ITC keynoter comments on 75-GFLOPS/W compute target
Performance and reliability are increasingly interdependent, according to Pradip Bose, manager, Department of Power- and Reliability-Aware Microarchitectures, IBM Thomas J. Watson Research Center. In a Thursday morning International Test Conference keynote address titled “Efficient Resilience in Future Systems: Design and Modeling Challenges,” he described an IBM-led DARPA PERFECT (Power Efficiency Revolution for Embedded Computing Technologies) initiative, which aims to achieve reliable compute power of 75 GFLOPS/W. IBM is working with Stanford, Harvard, and UVA on the project.
Bose defined fault tolerance as the ability to provide service despite hard or soft faults generated inadvertently or maliciously. Classical fault tolerance, he said, refers to tolerance to faults that conform to particular fault models, but there is a need to move beyond this definition to contend with faults that weren't anticipated in the development of initial specifications. He described energy-secure systems that are resilient to corner-case scenarios or attacks.

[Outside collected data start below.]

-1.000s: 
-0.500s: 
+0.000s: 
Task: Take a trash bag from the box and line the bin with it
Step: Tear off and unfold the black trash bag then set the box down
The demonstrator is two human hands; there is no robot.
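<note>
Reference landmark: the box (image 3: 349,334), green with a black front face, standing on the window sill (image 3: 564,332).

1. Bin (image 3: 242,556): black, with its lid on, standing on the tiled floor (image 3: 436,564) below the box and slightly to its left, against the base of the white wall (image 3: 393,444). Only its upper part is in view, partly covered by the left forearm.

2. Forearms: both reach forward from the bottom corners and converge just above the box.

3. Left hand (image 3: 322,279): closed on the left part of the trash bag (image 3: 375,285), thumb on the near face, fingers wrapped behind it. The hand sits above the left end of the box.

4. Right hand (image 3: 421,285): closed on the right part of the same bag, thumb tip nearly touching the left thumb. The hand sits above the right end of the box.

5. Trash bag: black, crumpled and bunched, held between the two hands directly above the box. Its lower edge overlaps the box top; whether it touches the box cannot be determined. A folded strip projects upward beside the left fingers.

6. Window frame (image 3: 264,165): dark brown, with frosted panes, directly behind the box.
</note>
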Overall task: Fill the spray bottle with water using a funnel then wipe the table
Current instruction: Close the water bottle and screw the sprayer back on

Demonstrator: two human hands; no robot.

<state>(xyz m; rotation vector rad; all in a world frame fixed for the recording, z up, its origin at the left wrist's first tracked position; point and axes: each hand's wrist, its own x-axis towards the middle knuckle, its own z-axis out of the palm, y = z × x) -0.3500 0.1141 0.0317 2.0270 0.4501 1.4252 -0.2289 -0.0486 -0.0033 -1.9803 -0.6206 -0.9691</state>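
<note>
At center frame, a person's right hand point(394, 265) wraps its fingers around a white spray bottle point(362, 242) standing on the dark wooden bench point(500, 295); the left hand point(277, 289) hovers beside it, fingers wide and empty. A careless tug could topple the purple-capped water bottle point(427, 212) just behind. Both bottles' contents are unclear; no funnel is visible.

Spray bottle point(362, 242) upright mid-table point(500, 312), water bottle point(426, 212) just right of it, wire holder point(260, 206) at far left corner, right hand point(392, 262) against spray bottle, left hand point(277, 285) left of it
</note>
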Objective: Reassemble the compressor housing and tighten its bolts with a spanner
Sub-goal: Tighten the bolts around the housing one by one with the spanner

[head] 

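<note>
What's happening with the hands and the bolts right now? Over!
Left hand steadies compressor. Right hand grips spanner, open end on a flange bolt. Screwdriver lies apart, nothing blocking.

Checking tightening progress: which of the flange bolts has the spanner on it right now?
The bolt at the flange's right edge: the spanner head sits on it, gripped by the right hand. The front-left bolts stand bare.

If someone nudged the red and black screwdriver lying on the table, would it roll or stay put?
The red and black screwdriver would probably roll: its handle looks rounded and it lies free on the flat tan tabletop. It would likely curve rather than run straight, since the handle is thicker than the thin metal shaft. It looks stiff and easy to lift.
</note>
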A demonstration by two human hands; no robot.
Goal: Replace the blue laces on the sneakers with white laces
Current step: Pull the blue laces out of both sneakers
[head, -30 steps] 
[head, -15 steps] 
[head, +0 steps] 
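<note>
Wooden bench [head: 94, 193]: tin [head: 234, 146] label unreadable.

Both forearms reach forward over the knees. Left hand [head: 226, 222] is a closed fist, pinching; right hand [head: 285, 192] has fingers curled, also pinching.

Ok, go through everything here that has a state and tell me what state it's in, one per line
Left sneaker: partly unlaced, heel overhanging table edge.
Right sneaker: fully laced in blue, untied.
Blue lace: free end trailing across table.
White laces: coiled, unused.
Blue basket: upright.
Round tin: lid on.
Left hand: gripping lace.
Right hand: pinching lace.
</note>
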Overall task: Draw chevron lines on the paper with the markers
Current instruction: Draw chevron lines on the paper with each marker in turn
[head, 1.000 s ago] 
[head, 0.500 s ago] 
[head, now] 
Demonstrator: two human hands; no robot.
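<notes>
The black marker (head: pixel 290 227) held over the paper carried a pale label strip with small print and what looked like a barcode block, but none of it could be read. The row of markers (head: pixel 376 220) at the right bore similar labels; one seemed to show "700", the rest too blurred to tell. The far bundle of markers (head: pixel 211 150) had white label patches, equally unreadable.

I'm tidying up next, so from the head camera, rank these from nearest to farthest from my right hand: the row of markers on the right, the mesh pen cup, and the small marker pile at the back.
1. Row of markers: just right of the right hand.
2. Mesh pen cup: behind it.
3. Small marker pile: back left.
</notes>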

He noted that in traditional designs, power can increase without a corresponding increase in instructions per cycle (IPC), leading to the power/performance wall. He did add that special-purpose workload-optimized, throughput-oriented high-performance-computing (HPC) chips quadruple in performance every two years, while general-purpose processors only double in performance over the same period. He cited a target of 50 GFLOPS/W for exascale systems by 2020—not that far from the target of the PERFECT program.
He then described a reliability wall. Resilient systems, he said, on encountering an error can back up to a golden state. Unfortunately, as the number of processors increases, the number of rollbacks can also increase, resulting in an application being unable to run to completion—MTBF can shrink to minutes.
Approaches to solving such problems, ha said, include implementing cores augmented with parity checks, but a research challenge lies in determining where to insert error-checking functions—and how many.
He next commented on the power wall. Engineers are pursuing extreme measures to reduce power consumption, he said, but such measures (lower voltages, for example) can increase soft error rates (but on the plus side may help prevent hard errors).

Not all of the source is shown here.